Glyphosate-based herbicides such as Roundup® became deeply embedded in farming systems across much of the world because they were effective, relatively inexpensive, easy to apply, and capable of controlling a wide range of weeds at scale. In many cropping systems, they became not just one tool among many, but the foundation around which weed management itself was built.
But increasingly, even mainstream agricultural researchers are beginning to acknowledge a difficult reality: weeds adapt.
And when an entire farming system becomes heavily dependent on a single herbicide approach, that dependence may eventually start working against the system itself.
A recent New Zealand research programme led by the Foundation for Arable Research (FAR) highlights just how significant this issue is becoming.

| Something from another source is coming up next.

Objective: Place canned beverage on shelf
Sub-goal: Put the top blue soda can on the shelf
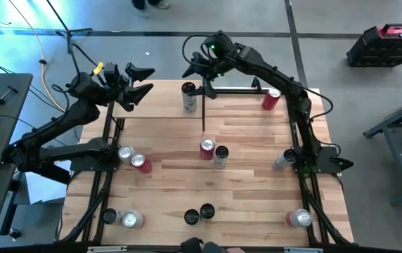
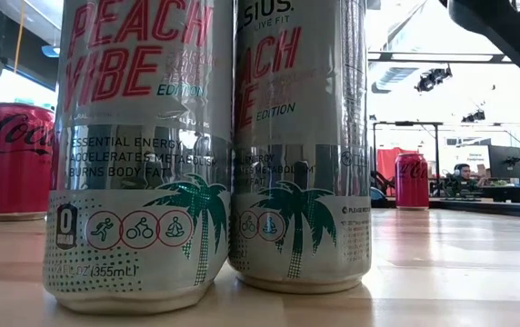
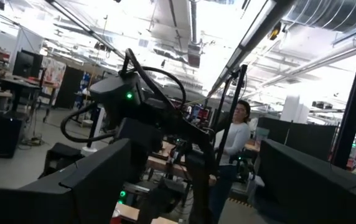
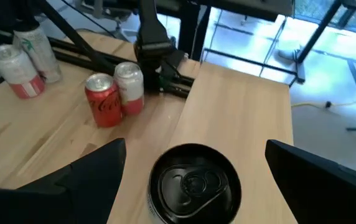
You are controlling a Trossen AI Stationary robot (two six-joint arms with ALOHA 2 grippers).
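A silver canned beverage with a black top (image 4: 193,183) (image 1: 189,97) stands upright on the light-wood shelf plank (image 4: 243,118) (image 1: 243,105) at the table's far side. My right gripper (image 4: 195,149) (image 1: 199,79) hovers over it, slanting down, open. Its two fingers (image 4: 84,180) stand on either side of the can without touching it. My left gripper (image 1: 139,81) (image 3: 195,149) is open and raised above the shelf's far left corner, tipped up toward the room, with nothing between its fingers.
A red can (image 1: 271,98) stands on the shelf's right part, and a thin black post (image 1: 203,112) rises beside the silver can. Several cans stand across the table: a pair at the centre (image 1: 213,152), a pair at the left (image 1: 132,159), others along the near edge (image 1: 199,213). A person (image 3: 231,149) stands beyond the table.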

The four-year project, titled Integrated Weed Management in a World of Herbicide Resistance, is focused on helping growers respond to rising levels of herbicide resistance across New Zealand cropping systems.
The project is not being driven by environmental campaigners or anti-herbicide activists. It is being led by the agricultural sector itself.
And in many ways, that may be what makes the findings so important.
Herbicide Resistance Is Rising Across New Zealand Farms
According to FAR’s earlier herbicide resistance screening programme conducted between 2019 and 2023, resistance is now widespread across multiple farming regions.
South Canterbury reportedly recorded herbicide resistance on 71% of surveyed farms. Mid Canterbury recorded 60%, Southland 59%, and Waikato 61%.
Those are not isolated cases. Those numbers suggest something much larger: a system-wide issue emerging after years of repeated herbicide reliance.
The article notes that ryegrass has become one of the most common resistant weeds affecting cropping farms. Even relatively small numbers of uncontrolled ryegrass plants can significantly reduce yields.
Researchers are also monitoring for glyphosate resistance developing along fence lines and non-crop areas — places where repeated spraying often occurs year after year under similar conditions.
Interestingly, the surveys did not detect glyphosate resistance within the random arable farm sampling itself, although glyphosate resistance has reportedly been identified outside those surveys. That distinction matters because resistance patterns can vary significantly depending on farming systems, weed species, and herbicide use practices.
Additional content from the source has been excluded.